In a similar vein, I have found success using request interception [1] for some websites where the HTML and API authentication scheme is unstable, but the API responses themselves are stable.
If you can drive the browser using simple operations like keyboard commands, you can get the underlying data reliably by listening for matching 'response' events and handling the data as it comes in.
[1] https://github.com/puppeteer/puppeteer/blob/main/docs/api.md...
Awesome, I wonder if there is a possibility to create a chrome extension that works like 'Vue devttools' and show the heap and changes in real-time and maybe allow editing. That would be amazing for learning / debugging.

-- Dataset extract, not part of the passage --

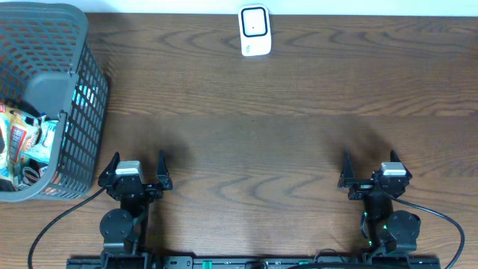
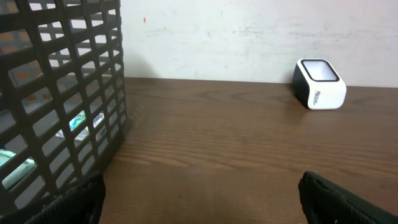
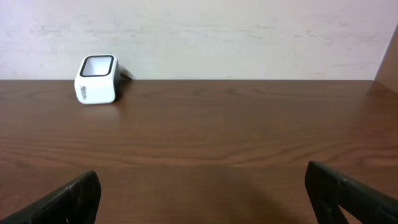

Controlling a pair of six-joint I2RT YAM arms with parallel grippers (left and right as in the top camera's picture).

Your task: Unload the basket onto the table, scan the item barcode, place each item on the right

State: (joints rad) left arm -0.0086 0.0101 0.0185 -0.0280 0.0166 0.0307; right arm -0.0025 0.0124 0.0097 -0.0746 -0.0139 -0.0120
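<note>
Left claw (image 1: 139, 155): black fingers spread wide, holding nothing, at the near edge of the desk.
Right claw (image 1: 370, 155): likewise fully parted and empty, well apart from its twin.
Desk (image 1: 254, 134): smooth dark-brown top, wood grain running left to right.
Basket (image 1: 86, 97): grey plastic lattice with rounded corners, at the left, near the left claw.
Packets (image 1: 19, 138): glossy printed wrappers heaped inside the basket; which way they point cannot be told.
Barcode scanner (image 1: 254, 31): rounded white box, dark window facing up, long axis near-to-far, mid far edge against the pale wall (image 3: 249, 37).
</note>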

> We use the --no-headless argument to boot a windowed Chrome instance (i.e. not headless) because Google can detect and thwart headless Chrome - but that's a story for another time.
Use `puppeteer-extra-plugin-stealth`(1) for such sites. It defeats a lot of bot identification including recaptcha v3.
(1) https://www.npmjs.com/package/puppeteer-extra-plugin-stealth
That's an exceedingly clever idea, thanks for sharing it!
Please consider adding an actual license text file to your repo, since (a) I don't think GitHub's licensee looks inside package.json (b) I bet most of the "license" properties of package.json files are "yeah, yeah, whatever" versus an intentional choice: https://github.com/adriancooney/puppeteer-heap-snapshot/blob... I'm not saying that applies to you, but an explicit license file in the repo would make your wishes clearer
If this catches on, web developers may start employing memory obscurification techniques like game developers
https://technology.riotgames.com/news/riots-approach-anti-ch...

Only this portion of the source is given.